I don’t remember much after that. I remember my boyfriend trying to keep my awake. All I kept hearing was “Why? Why did you do this to yourself? Please don’t close your eyes” That’s all I remember. I tried so hard to keep my eyes open but I just couldn’t.
The next thing I remember is waking up in a hospital room confused. I was cold, and scared. When I looked down at my arm and saw an IV, I remembered why I was there. When I looked further down my arm I saw my boyfriend’s hand holding mine. And my best friend right next to him. My family was there, and so was my boyfriend’s. I remember feeling ashamed in some way. I purposely, and yes selfishly, felt like my pain was too much to bear. I could have never seen the ones I loved ever again because of my careless mistake.
In that moment I saw so much grace in their eyes. They looked like they had been up all night.. and they had been. It tore me apart knowing I hurt them. I owe them the world, along with my family (the ones that were here for me anyway) during this time of my life. The following months were the hardest for me.

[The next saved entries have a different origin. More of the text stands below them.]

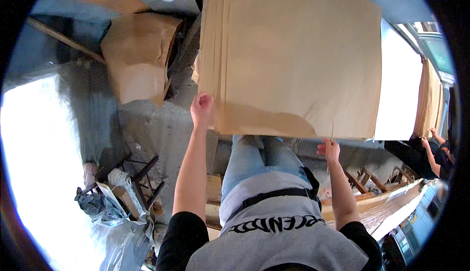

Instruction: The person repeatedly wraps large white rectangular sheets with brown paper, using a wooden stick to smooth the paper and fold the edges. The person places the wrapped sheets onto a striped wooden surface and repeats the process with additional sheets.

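A large stack of brown paper sheets point(298, 60) lies in front of me, its left edges fanned into several layers. At the near left corner of the stack is my left hand point(200, 106), slightly blurred, with its fingers curled closed; whether it pinches a sheet edge is hidden. My right hand point(331, 150) is at the near edge, right of the middle. Between its thumb and fingers it holds a thin stick point(333, 130), which points up over the top sheet. Some of that hand's other fingers stick out to the left.
White sheets point(399, 82) adjoin the stack on the right. Beyond them a co-worker's hands point(428, 138) touch another brown stack point(431, 95). A bent brown sheet point(137, 58) stands at left. Plastic bags and scraps point(117, 197) lie lower left, wooden boards point(372, 197) lower right.
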### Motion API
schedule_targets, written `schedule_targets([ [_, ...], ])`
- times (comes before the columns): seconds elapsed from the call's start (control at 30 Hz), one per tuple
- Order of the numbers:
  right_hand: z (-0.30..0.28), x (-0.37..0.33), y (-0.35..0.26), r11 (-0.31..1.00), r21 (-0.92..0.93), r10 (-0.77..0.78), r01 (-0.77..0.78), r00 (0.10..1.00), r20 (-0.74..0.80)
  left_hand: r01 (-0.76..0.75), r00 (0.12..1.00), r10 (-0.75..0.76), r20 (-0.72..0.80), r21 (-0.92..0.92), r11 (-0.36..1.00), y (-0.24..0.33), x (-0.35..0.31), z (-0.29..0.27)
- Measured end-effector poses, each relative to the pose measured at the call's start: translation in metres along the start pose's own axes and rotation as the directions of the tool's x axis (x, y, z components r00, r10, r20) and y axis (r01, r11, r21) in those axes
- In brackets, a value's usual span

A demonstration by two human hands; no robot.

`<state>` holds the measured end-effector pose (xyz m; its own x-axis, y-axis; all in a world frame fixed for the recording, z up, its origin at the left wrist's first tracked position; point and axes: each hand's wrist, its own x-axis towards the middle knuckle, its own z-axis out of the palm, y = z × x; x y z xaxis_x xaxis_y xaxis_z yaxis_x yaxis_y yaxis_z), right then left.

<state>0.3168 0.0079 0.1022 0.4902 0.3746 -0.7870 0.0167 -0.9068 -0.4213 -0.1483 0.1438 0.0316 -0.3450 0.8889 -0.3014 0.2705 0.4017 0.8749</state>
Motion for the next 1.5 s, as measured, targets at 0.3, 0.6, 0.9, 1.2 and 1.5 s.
schedule_targets([
  [0.3,0.073,-0.032,-0.052,0.944,-0.051,-0.308,0.326,0.927,0.213,0.268,0.958,-0.237,0.164,-0.209,0.940,0.042,-0.008,0.007],
  [0.6,0.120,-0.044,-0.048,0.801,-0.300,-0.431,0.518,0.847,0.312,-0.117,0.985,0.077,0.153,0.272,0.955,0.031,-0.003,0.019],
  [0.9,0.156,-0.053,-0.068,0.675,-0.408,-0.524,0.615,0.789,0.322,-0.117,0.990,0.080,0.115,0.360,0.926,0.014,0.014,0.028],
  [1.2,0.156,-0.057,-0.063,0.287,-0.597,-0.725,0.749,0.577,0.376,-0.018,0.993,-0.028,0.112,0.391,0.920,0.034,0.009,0.027],
  [1.5,0.147,-0.059,-0.063,-0.034,-0.679,-0.556,0.733,0.551,0.622,-0.064,0.995,0.026,0.099,0.405,0.912,0.024,0.016,0.030],
])
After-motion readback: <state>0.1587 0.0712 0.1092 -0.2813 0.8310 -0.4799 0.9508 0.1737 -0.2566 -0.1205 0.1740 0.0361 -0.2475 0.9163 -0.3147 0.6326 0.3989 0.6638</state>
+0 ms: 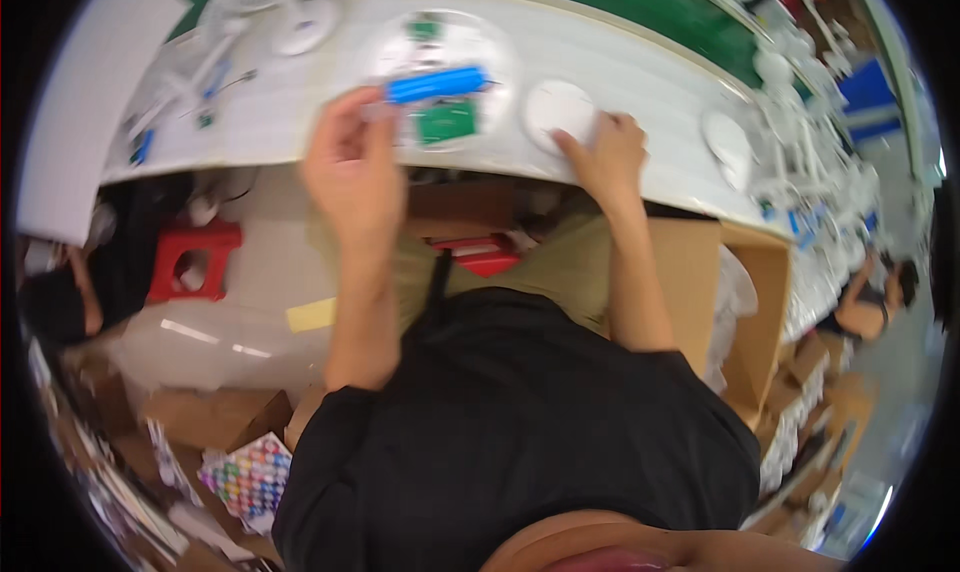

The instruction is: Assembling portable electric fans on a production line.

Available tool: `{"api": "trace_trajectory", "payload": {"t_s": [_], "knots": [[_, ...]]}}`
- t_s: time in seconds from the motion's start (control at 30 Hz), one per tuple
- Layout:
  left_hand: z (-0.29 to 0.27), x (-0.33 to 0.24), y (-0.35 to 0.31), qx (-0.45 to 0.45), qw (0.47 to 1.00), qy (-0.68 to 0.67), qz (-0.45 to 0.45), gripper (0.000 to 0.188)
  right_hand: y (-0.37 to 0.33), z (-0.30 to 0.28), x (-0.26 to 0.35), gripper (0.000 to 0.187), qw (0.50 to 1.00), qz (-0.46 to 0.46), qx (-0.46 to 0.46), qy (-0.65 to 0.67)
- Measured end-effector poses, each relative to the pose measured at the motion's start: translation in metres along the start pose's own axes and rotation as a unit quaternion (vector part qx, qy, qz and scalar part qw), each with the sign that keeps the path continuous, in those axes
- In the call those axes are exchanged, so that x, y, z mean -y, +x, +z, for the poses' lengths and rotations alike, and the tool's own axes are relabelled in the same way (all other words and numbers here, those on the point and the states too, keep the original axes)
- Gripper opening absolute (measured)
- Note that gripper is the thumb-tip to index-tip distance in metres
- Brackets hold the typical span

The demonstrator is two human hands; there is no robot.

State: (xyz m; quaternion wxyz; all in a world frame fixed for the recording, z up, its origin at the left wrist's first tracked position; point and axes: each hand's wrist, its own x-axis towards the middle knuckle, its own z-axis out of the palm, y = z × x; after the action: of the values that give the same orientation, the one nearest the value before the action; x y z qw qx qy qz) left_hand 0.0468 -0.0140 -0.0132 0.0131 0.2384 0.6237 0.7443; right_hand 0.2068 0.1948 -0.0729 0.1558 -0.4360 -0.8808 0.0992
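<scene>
Both forearms reach fwd, bare below black sleeves. Left hand (pixel 352 172) raised, fingers pinched together. Right hand (pixel 607 157) lies palm-down, fingers spread.

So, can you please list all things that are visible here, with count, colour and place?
blue cylinder: one, blue, on the round base at bench middle
round base: one, white, holds green boards, bench middle
green board: one large, green, below the cylinder
white disc: one, white, right of the base
bench: one, white, curved across the top
red stool: one, red, floor at left
cardboard box: one, brown, floor at right
left hand: one, fingers at the base's left edge
right hand: one, fingers touching the disc
</scene>
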Motion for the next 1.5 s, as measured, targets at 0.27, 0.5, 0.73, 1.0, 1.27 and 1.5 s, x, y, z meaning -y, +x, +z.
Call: {"api": "trace_trajectory", "payload": {"t_s": [0.27, 0.5, 0.73, 1.0, 1.27, 1.5], "knots": [[0.088, 0.045, -0.011, 0.011, 0.998, -0.067, -0.016, 0.016, 0.03, 0.022, -0.038, 0.066, 0.929, -0.134, -0.026, 0.345], [0.105, 0.053, 0.004, 0.032, 0.985, -0.169, -0.032, 0.018, 0.061, 0.032, -0.102, 0.061, 0.894, -0.029, -0.108, 0.433], [0.005, 0.009, 0.015, -0.049, 0.998, 0.009, 0.048, 0.038, -0.003, -0.06, 0.011, 0.045, 0.842, -0.162, -0.128, 0.499], [-0.083, -0.069, -0.039, -0.034, 0.998, -0.057, 0.018, 0.04, -0.135, -0.119, 0.132, 0.046, 0.732, -0.157, -0.012, 0.663], [-0.081, -0.051, -0.017, -0.018, 0.999, 0.003, 0.027, 0.043, -0.084, -0.071, 0.18, 0.044, 0.659, -0.175, -0.021, 0.732], [-0.017, -0.014, -0.023, -0.026, 1.0, 0.005, 0.002, 0.041, -0.031, -0.054, 0.134, 0.042, 0.654, -0.14, 0.037, 0.743]]}}
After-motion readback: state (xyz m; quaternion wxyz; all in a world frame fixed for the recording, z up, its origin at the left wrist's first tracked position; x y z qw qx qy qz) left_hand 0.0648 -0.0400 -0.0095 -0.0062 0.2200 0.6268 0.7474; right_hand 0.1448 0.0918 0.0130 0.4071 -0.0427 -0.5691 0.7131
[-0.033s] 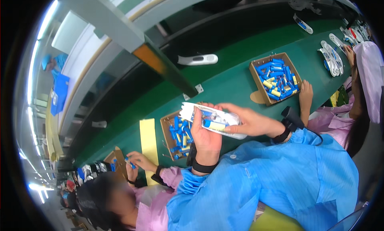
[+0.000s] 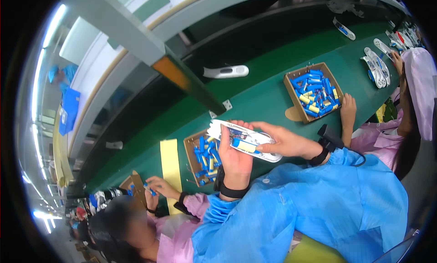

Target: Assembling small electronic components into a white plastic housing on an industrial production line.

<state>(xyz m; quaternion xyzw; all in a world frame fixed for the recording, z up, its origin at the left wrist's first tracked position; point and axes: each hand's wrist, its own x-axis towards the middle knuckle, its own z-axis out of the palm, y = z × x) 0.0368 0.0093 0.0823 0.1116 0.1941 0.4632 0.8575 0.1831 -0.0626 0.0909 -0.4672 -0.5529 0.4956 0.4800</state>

The truth is, I had to deal with the fact that I wanted to die. I gave up.  And I never imagined I would be that girl. I’ve never felt so much support in my life. Things were much different after that. Nobody really knew I was suffering or that my pain was so extensive until after. I never really communicated it because I completely shut everyone out. I learned to change that after I got out of the hospital. My parents did all they could to support me and get me whatever help I needed. And my brother was the most worried about me. My boyfriend stood by me no matter what. His family supported me. My family comforted me, the ones that knew anyway.
A lot couldn’t understand. Some were angry at first, and others were just sad. But they all came together for me. And I honestly can say if it weren’t for them and for believing in me, I wouldn’t be here. But I didn’t write this to tell you my story. I wrote it because I am angry.. And the only way I can express it is to write it.
What a lot of people don’t know is that I had a lot of people judge me because of that. I had a lot of people talk about me and mock me for being depressed and trying to kill myself. I guess it’s life right? People talk shit. They talk about things they don’t even know about. I was used to it. But it really pissed me off that people had the nerve to kick me when I was already down. I haven’t told many people of this. Not until now.
My parents knew, but no one else did. The year after I attempted suicide I had to deal with evil comments, bitchy girls, people who thought I was less of a person because I attempted suicide in a weak moment and they thought they knew the whole story. Many times I brushed it off. I even had family members talk behind my back. But I kept telling myself the ones who matter in my life would support me, and I focused on that. I focused on myself for a long time.
It didn’t happen overnight. But every day I got better. Every once and a while I would hear that people were talking about me, about my past….And then social media came into play. It didn’t start with that though. First it was just the rumors, then it was people texting me acting like they all the sudden cared about how I was, and then it turned into social media.
I’ve never tried to hide it. If people asked me I always told them the whole story. I made a lot of mistakes. I can’t change my past. I was depressed for a long time. It was an illness to me. I did everything I could, but eventually I let it get the best of me.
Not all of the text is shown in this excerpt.